Some time ago I was contacted by a colleague who had heard me speak at a conference and had read my monograph, Do Frogs Come From Tadpoles? In his email he offered a succinct formulation of the Goethean way of science that we here at the institute found both original and illuminating. We’d like to share his thoughts — in my words (he wrote in German). I’ll add a little commentary afterwards. He wrote that in reading the monograph he discerned three capacities that are essential to the Goethean approach. In his view, research is inadequate if you only exercise one or two of them. He characterized the capacities this way:

(1) You must be a good observer in order to take seriously the manifoldness of appearances in nature. You need to love the phenomena so much that you persist in attending to them and resist sacrificing them to “beautiful thoughts.”

(2) You need to be able to think clearly in a philosophical way. Such thinking is more than logical. It needs a feeling for where a thought carries you when you think it through to an end. That is, you need a compass within the world of ideas. This is the quintessence of philosophical thinking. And here as well, you must love the consequences of the orientation in the world of ideas enough so that you don’t sacrifice them to something else.

(3) Finally, it is also necessary that you bring the two sides together. That is, you shouldn’t observe something in a careful way and then philosophize about something else. Rather, you need to stay with precisely those ideas that come to you through the observation — ideas that were stimulated by the observation.

In the English-speaking world, people often use the term “Goethean observation.” I’m not always sure what they mean by this term, but in the best case it conforms to the first capacity — working to perceive and stay true to the phenomena in their manifoldness.

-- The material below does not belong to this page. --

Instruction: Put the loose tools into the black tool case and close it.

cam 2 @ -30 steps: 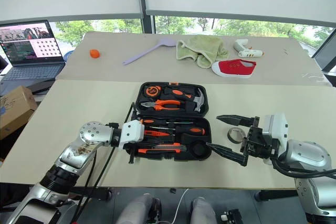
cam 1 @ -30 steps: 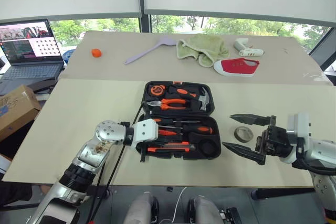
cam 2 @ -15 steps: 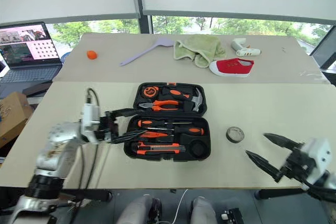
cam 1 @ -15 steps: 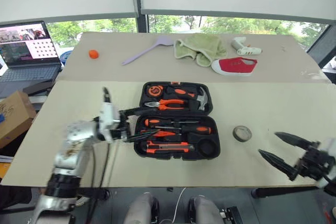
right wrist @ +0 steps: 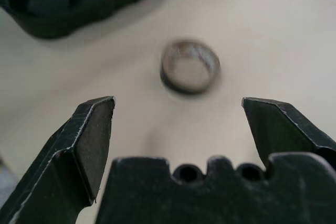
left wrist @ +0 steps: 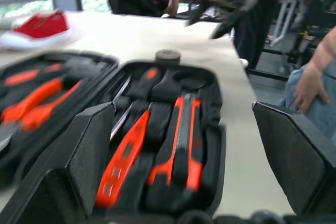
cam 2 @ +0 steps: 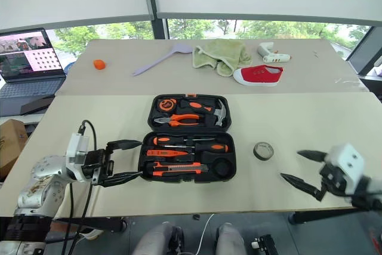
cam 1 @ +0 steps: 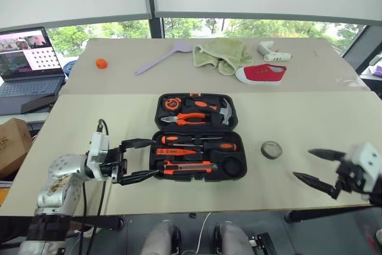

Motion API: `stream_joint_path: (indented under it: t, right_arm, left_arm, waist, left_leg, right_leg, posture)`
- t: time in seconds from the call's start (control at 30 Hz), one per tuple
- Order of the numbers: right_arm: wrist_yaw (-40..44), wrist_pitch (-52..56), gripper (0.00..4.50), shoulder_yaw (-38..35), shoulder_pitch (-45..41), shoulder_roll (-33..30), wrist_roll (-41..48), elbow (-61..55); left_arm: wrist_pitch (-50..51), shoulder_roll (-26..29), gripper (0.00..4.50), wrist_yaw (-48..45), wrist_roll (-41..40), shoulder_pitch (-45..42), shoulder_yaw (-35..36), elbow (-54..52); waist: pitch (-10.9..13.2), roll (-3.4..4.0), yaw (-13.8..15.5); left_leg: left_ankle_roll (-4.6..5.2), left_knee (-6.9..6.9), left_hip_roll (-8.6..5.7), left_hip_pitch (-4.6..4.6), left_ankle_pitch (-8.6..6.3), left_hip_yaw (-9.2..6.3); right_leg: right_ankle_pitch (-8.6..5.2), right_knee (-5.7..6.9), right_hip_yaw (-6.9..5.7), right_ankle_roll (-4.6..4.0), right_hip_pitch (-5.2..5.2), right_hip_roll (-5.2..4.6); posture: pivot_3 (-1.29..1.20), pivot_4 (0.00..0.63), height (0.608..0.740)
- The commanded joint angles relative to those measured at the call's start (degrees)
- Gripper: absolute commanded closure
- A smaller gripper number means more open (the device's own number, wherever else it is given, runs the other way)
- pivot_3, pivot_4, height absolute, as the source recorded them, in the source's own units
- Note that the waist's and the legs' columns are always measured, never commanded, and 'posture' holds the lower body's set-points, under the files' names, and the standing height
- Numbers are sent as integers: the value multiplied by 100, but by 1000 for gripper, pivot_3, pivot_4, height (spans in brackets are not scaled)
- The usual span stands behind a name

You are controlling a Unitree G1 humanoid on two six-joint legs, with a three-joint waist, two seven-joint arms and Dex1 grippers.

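The black tool case [cam 1: 244, 165] lies open at the table's middle. Two orange-and-black screwdrivers [cam 1: 197, 143] and a utility knife [cam 1: 186, 169] sit in slots of its near half. Pliers and a hammer fill the far half. A grey tape roll [cam 1: 271, 149] lies on the table just right of the case, also seen ahead of the right fingers [right wrist: 189, 66]. My left gripper [cam 1: 152, 158] stands open at the case's left edge, pointing across it. My right gripper [cam 1: 302, 163] is open near the table's front right, apart from the roll.
On the far table lie an orange ball [cam 1: 101, 63], a lilac spatula [cam 1: 158, 58], a green towel [cam 1: 218, 55], a red shoe [cam 1: 261, 73] and a white object [cam 1: 271, 55]. A laptop [cam 1: 27, 52] and cardboard box [cam 1: 12, 141] stand at the left. A person's hand [left wrist: 310, 82] shows beyond the table.
The left gripper opened and drew back leftward out of the case. The right gripper swung right and nearer the front edge, away from the tape roll.
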Motion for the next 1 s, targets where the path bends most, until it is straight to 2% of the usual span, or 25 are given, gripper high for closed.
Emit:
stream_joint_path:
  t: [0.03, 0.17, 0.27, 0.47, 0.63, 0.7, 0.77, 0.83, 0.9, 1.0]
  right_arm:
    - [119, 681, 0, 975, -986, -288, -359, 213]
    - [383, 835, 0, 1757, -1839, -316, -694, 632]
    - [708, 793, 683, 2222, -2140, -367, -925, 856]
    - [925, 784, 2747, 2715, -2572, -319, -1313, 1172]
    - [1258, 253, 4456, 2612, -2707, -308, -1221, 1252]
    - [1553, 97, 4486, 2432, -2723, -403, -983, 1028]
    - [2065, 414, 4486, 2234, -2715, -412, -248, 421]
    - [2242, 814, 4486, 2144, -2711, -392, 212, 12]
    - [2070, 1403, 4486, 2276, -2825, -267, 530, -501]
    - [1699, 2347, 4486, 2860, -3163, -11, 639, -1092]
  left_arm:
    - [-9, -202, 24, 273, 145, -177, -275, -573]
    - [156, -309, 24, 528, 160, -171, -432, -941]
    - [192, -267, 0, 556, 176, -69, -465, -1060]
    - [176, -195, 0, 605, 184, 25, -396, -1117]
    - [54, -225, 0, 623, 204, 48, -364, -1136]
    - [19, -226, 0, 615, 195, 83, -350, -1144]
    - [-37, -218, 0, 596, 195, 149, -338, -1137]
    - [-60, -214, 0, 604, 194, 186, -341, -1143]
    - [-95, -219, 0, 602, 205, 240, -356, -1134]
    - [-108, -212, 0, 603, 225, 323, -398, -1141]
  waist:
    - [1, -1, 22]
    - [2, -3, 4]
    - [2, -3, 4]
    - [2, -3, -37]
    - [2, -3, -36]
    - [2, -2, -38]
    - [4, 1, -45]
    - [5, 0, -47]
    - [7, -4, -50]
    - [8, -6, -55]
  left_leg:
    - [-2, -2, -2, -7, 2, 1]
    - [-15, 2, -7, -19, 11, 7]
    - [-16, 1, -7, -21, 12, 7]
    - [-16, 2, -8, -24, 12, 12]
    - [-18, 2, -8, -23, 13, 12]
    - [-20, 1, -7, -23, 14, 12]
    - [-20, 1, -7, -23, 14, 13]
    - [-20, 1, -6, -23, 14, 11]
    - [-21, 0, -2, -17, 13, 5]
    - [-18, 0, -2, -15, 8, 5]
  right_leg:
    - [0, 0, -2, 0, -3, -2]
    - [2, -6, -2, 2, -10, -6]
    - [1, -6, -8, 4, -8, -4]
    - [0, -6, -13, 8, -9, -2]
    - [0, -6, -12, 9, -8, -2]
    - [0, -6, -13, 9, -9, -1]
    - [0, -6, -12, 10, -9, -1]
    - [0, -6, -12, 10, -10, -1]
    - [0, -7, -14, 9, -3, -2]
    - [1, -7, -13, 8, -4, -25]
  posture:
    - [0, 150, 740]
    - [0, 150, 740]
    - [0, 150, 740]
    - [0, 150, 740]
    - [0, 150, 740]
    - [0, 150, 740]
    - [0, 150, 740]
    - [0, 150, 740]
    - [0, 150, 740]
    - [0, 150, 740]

What people often do not see so readily is how essential the second and third capacities are for the process of inquiry. Just as we need to be keenly aware of what the encounter with the sense world brings us, so also do we need to be aware of our thinking processes and where a given thought or train of thought leads. To take an example from the frog monograph: What do I mean and what do I not mean when, after carefully considering the rich phenomena of development, I say “a frog comes from a tadpole”? In that monograph I described how everything in a tadpole is broken down and transformed as the adult frog comes to appearance. Therefore, in a very real sense, a frog does not come from a tadpole. In considering such matters, I strive to express the fresh meaning that reveals itself in the particular phenomena I am focusing on. I make every effort to hold habits of thought at bay so that they do not occlude this encounter with the world.

When we can keep the intensity of sensory observation and clear, self-aware thinking together, then we are creating fertile soil for moments of insight — the third capacity. In moments of grace, a new insight may spring to us — out of the process itself. in the case of my frog studies, a moment came when my understanding was revolutionized by realizing that there is good reason to say: frogs do not come from tadpoles!

We cannot make such insights happen. They come to us. But we can prepare for such insight in the sense that we are patient, can wait, and remain open. We free ourselves from the compulsion to get hold of the truth once and for all. We are prepared to let knowledge grow.